Goal of this study is to compare the preoperative planning with the hipEOS software and EOS images to preoperative planning based on conventional digital X-ray images. For EOS the patient is standing, for X-ray the patient is lying.
EOS is a new radiographic imaging system able to make full body X-ray images, simultaneously frontal and lateral from a standing patient. A further benefit of the EOS system is the low radiation dose.

We also want to study whether there is a relation between the static situation measured by EOS (leg length difference, leg deformation in the frontal plane) and the dynamics of gait e.g. joint loads in the knee and hip both preoperative and postoperative.
A gait analysis can measure functional gait in 3 dimensions by means of light reflecting markers on the skin and a force platform in the ground.
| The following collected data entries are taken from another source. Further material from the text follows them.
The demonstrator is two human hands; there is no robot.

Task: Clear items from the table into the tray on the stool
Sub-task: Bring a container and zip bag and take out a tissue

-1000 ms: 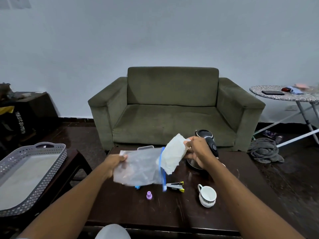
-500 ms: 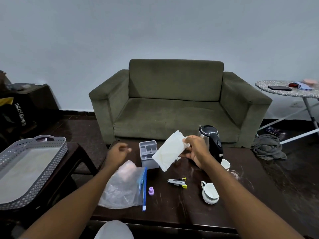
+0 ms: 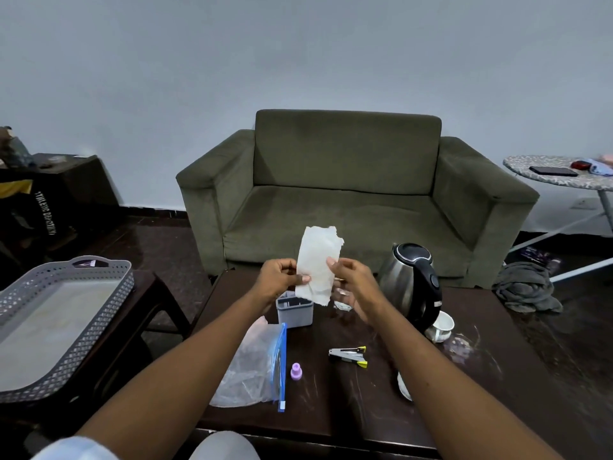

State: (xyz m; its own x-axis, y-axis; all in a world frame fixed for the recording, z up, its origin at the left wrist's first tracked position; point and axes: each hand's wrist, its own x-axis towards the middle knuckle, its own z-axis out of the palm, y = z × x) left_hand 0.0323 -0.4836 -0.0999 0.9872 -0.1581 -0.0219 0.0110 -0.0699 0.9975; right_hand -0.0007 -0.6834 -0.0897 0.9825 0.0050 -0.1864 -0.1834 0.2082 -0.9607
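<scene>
Nearby, kettle point(image 3: 409, 280), organizer point(image 3: 294, 312), stapler point(image 3: 348, 355) crowd the table point(image 3: 365, 410).

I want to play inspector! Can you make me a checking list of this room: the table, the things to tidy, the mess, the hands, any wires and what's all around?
Surface: dark table, smudged and scratched.
Job's things: grey tray on the stool at the left, nothing seen in it; plastic bag, purple cap, stapler, grey box, kettle and cup all on the table.
Clutter: grey cloth on the floor.
Grippers: left hand and right hand together hold a paper towel upright above the table.
Cables: nothing seen.
Surroundings: green sofa behind the table; ironing board at the right.
</scene>
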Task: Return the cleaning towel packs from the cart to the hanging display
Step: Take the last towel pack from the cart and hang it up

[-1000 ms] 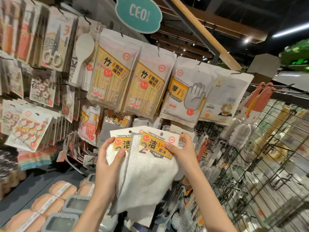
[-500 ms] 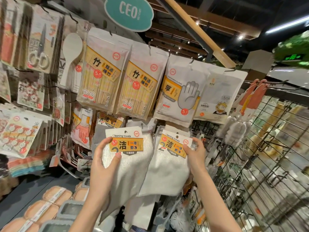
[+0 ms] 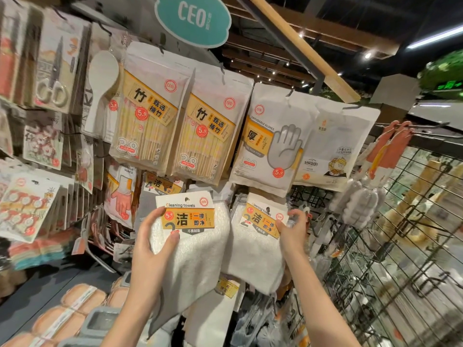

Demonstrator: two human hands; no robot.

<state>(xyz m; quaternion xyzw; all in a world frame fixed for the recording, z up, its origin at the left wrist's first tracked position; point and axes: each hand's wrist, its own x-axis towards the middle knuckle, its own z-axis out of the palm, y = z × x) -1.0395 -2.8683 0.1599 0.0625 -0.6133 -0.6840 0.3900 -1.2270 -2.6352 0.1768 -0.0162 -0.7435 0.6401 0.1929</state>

A further goal of this study is to measure the concentration of COMP (cartilage oligomeric matrix protein) in the blood and correlate this concentration to the degree of osteoarthritis. Also the changes after the hip prosthesis has been put in will be documented as well as the relation to the joint loads during gait.

For this study 60 patients with hip osteoarthritis, age between 30 and 80 years, will be randomly divided in a digital radiograph planned group and an EOS planned group. Grouping will not have any effect on the planning surgery and care in our hospital as both methods are part of our clinical routine.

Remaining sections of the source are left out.